# enviar datos por USB a dos computadoras



## luis cabral (Nov 9, 2014)

que tal estoy haciendo un pequeño proyecto en el cual con una pistola USB para leer codigos de barras tengo que mandar los datos a 2 computadoras al mismo tiempo y no se si se puede hacer dividiendo los pines de datos del usb a las 2 computadoras u usando un tipo de multiplexor


----------



## Dr. Zoidberg (Nov 10, 2014)

Ni uno ni otro, y por la naturaleza de tu necesidad parece que estas teniendo una muy mala idea o que la "economia" es excesiva...


----------



## luis cabral (Nov 10, 2014)

Entonces cual seria una solucion. Pues se me ocurre dividir los pines de datos en 2 y acoplar a un opamp. por si se atenua la srñal


----------



## Dr. Zoidberg (Nov 10, 2014)

A ver...
1- Sin saber lo que querés hacer y cuales son los requerimientos NO podemos darte ninguna ayuda.
2- La "Sala de Charla" no es el lugar correcto para tu consulta.


----------



## luis cabral (Nov 10, 2014)

Ok sere mas explicito. Solo requiero mandar el dato leido por el scanner a dos computadoras al mismo tiempo via usb para registrarlas en una base de datos. El problema es que una computadora esta totalmente restringida. Mi idea era derivar el cable usb a las dos computadoras pero asi solo una responde.


----------



## analogico (Nov 11, 2014)

luis cabral dijo:


> Ok sere mas explicito.
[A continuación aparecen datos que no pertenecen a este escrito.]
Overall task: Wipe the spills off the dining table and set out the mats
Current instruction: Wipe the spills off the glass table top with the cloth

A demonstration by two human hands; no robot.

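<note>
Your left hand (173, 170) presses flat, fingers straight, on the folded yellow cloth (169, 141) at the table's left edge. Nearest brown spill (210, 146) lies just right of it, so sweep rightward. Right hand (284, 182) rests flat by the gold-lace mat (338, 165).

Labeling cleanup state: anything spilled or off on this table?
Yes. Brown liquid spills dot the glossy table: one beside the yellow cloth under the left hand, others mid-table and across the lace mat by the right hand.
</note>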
Solo requiero mandar el dato leido por el scanner a dos computadoras al mismo tiempo via usb para registrarlas en una base de datos. El problema es que una computadora esta totalmente restringida. Mi idea era derivar el cable usb a las dos computadoras pero asi solo una responde.


usa 2 pistolas juntas 

 fin


----------



## Scooter (Nov 12, 2014)

Ya hay un hilo abierto de lo mismo por ahí


----------